A particular target for revision is the news relationship. Continuous news consumption is a relatively recent phenomenon — the 24-hour news cycle dates only to the 1980s, and real-time mobile news notification is a product of the last fifteen years. The research on chronic news consumption is consistent: it increases anxiety, distorts perception of risk (high-salience negative events are systematically overrepresented), and produces a sense of engagement with the world that substitutes for actual engagement. A deliberate information diet typically involves deliberately limiting news consumption in frequency and source while increasing engagement with information sources that are selected for quality, relevance to your actual interests and projects, and epistemic calibration.

Technology and the capacity for solitude

One of the less-discussed costs of unrevised technology use is its effect on the capacity for solitude — the ability to be with one's own thoughts without external input. Solitude is not loneliness; it is a cognitive and psychological state that historically alternated naturally with social engagement and that served important functions: consolidation of memory, integration of experience, creative incubation, and development of a stable internal reference point. Devices have made escape from solitude continuously available, and many people have lost the capacity for it without noticing its absence.

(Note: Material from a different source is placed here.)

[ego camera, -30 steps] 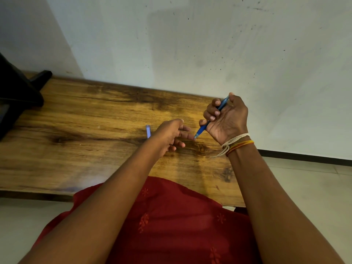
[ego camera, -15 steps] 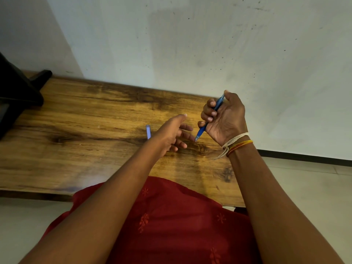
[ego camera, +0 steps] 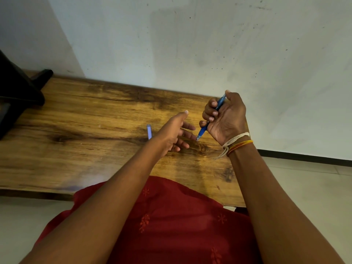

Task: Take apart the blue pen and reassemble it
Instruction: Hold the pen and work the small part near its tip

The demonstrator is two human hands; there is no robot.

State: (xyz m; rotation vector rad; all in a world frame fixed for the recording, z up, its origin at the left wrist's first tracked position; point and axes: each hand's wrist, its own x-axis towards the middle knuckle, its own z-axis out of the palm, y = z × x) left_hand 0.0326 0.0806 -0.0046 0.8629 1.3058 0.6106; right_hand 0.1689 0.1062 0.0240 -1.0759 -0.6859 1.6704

The revision of your technology relationship necessarily includes an assessment of your solitude capacity and, if it has been eroded, deliberate practices for rebuilding it. These are simple: periods of unmediated time — walks without earphones, meals without screens, commutes without podcasts — in which you are available to your own thoughts rather than to incoming stimuli. The discomfort of this, if you have been habituated to constant input, is real and temporary. The recovery of solitude capacity is one of the less discussed and more significant benefits of a deliberate technology revision.